I have been asked why there is not a link to the Resolution. Answer is that the SEA leadership has chosen NOT to post it on their website. This resolution was driven by union members, not the leadership.

The information I received was from teachers who were at the meeting when it was voted on. Ask any teacher who was at the meeting if you need additional confirmation.




11 thoughts on “The Seattle Education Association calls to suspend the SBAC

  1. Seattle Education Association is not a “teacher’s union”. It is a union comprised of office professionals, paraprofessionals and certificated staff. Teachers were not the only union members to participate in voting for this resolution.

  2. ‘I have been asked why there is not a link to the Resolution. Answer is that the SEA leadership has chosen NOT to post it on their website. This resolution was driven by union members, not the leadership.’

    SEA suffers from lack of leadership.

  3. Oh goodness, so typical of SEA leadership not to get involved in or support anything on the local level. At least members can tell their ass(essments) from a hole in the ground!

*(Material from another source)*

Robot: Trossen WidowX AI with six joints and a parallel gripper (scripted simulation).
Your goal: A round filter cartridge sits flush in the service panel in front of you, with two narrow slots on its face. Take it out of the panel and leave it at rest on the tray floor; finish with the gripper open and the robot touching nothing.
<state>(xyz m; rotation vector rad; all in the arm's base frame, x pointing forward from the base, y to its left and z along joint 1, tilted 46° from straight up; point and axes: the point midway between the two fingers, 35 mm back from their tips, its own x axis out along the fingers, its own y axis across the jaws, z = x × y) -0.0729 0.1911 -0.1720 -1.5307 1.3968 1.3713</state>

  4. From Mariner High School (in Everett but part of the Mukilteo School District):


    WHEREAS, the motto of Mariner High School is to “provide an excellent education to every student;” and

    WHEREAS, the Smarter Balanced Assessment is not required for graduation; and

    WHEREAS, this computer based assessment will take approximately eight hours for each 11th grader to complete and its confusing format is unlike anything students will experience outside the testing environment; and

    WHEREAS, there are not enough computers to test the students in a reasonable amount of time and it is unacceptable for computers to be unavailable to non-testing students for such a long period of time; and

    WHEREAS, the failure rate of the assessment is going to be extraordinarily high (possibly 60%) for the general population and even higher for students of color, ELL students, and students on individualized education plans; and

    WHEREAS, student performance on this test will in no way be indicative of their learning and instead this test must be given to meet arbitrary, antiquated and poorly considered state/federal mandates; and

    WHEREAS, graduation and standardized testing requirements in Washington State are in constant shift, confusing, and poorly communicated; and

    WHEREAS, the sheer number of state mandated standardized tests is unacceptable; in addition to other assessments during the last seven weeks of school we must administer two weeks of AP testing, many weeks of 11th grade SBA testing, the 10th grade ELA exit exam, the Biology EOC exam, the Geometry EOC exam, and the Algebra 1 EOC exam; many of these exams are required for graduation or could possibly earn students college credit; moreover, during this time we are also required to teach our students and administer year end finals and projects; and

    WHEREAS, the detrimental impact on the school schedule and more importantly student learning cannot be justified simply to meet a superfluous bureaucratic requirement; now, therefore, be it

    RESOLVED, the members of the Mukilteo Education Association at Mariner High School object to the administration of the 11th grade Smarter Balanced Assessment for spring 2015 as an unacceptable obstruction to providing an excellent education to every student.